Couplée à une installation photovoltaïque, l’unité de méthanisation doit générer plus de 4.200 mégawatts-heures (MWh) d’électricité par an. – Déméter Energies
Cette entreprise fondée par des agriculteurs des Deux-Sèvres a associé les habitants et mené une campagne de financement participatif pour lever les oppositions.
Décembre 2017, la nouvelle tombe. La collecte de Déméter Energies sur la plateforme de financement participatif Enerfip est bouclée. La somme, 200.000 euros, est modeste au regard de l’investissement total de 6 millions d’euros, mais le symbole est là : la société basée dans les Deux-Sèvres a réussi à fédérer les particuliers autour de son unité de méthanisation. Il aura fallu cinq ans pour que le Groupement agricole d’exploitation en commun Biraud-Paillat, spécialisé dans la production de lait de vache, voie son projet aboutir. « Tout a commencé en 2013, quand nous avons réalisé que nous ne pouvions pas continuer à subir des crises du lait à répétition, surtout dans un contexte de baisse des subventions européennes. Nous avons décidé de nous diversifier dans la filière énergétique pour avoir des revenus sécurisés, avec un prix de rachat du kilowatt-heure fixe », raconte Vanessa Baudrier Paillat, chargée de mission développement au GAEC Biraud-Paillat.
La construction d’un réseau de chaleur permettrait de chauffer le collège, la piscine et les bâtiments communaux.
Le groupement se rapproche de onze éleveurs des environs pour évaluer la faisabilité du projet. Conclusion : couplée à une installation photovoltaïque, la cogénération de 21.000 tonnes annuelles d’effluents générerait plus de plus de 4.200 mégawatts-heures (MWh) d’électricité et produirait l’équivalent de 4.950 MWh de chaleur. « La construction d’un réseau de chaleur permettrait de chauffer le collège, la piscine et les bâtiments communaux, précise-t-elle. Les collectivités locales ont donné leur feu vert, mais elles nous ont mis en garde contre l’opposition qu’on pourrait rencontrer dans la population. Pour mettre toutes les chances de notre côté, nous avons engagé une démarche de concertation. »

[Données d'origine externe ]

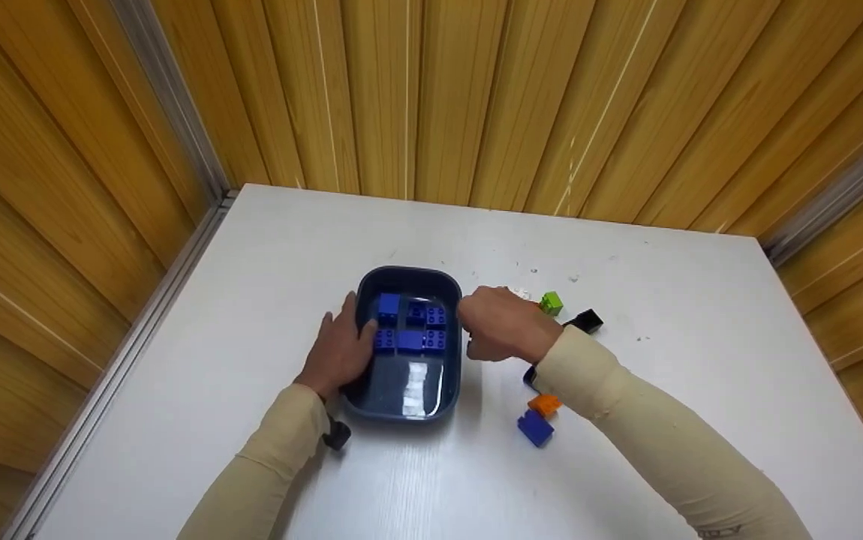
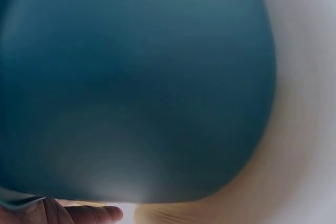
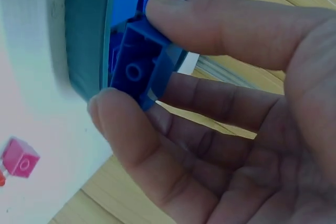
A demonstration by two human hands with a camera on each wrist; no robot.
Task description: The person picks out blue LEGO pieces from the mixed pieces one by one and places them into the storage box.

Une proposition inattendue
La première réunion d’information dans le village de Prin-Deyrançon attire 300 personnes. Dépréciation immobilière, odeurs, circulation de tracteurs : tous les sujets sont abordés, face à de nombreux indécis et quatre farouches opposants. Déméter Energies propose alors la création d’un groupe de concertation pour que chacun puisse proposer des améliorations. Les discussions durent un an. Et aboutissent une proposition inattendue. « Les habitants nous ont dit vouloir être acteurs à part entière du projet en participant à son financement », poursuit Vanessa Baudrier Paillat.
Déméter Energies se tourne vers la plateforme de financement participatif Enerfip pour organiser une collecte. Petit acteur du crowdfunding spécialisé dans la transition énergétique, ce dernier n’hésite pas à aller sur le terrain pour faire de la pédagogie. « Il existe encore beaucoup de préjugés sur les énergies renouvelables. Nous allons dans les villages à la rencontre du public pour lever les appréhensions, explique Léo Lemordant, président d’Enerfip. Nous expliquons aussi que le site Internet n’est pas une arnaque, tout en soulignant qu’un investissement comporte des risques. »
187 participants
En novembre, la collecte est en ligne avec un ticket d’entrée à 10 euros. En quelques semaines, les 200.000 euros sont levés grâce à 187 participants qui versent en moyenne 1.000 euros. « 44 % des investisseurs habitent à 10 kilomètres autour de la future unité de méthanisation, précise Léo Lemordant. Les autres cherchent un produit d’épargne rentable, tout en soutenant un projet de développement durable. »
Difficile de trouver un panel plus varié : les internautes sont de toutes les catégories socioprofessionnelles et âgés de 1 à 88 ans. « Le large spectre de la population montre que Déméter Energies a réussi à convaincre que son projet allait développer le territoire tout en préservant l’environnement », se félicite le président d’Enerfip. Déméter Energies a également embarqué dans le projet l’Ademe, le fonds européen Feder, les banques et coopératives agricoles voisines, levant au total 6 millions d’euros. Le chantier, qui a débuté en janvier, devrait s’achever en décembre.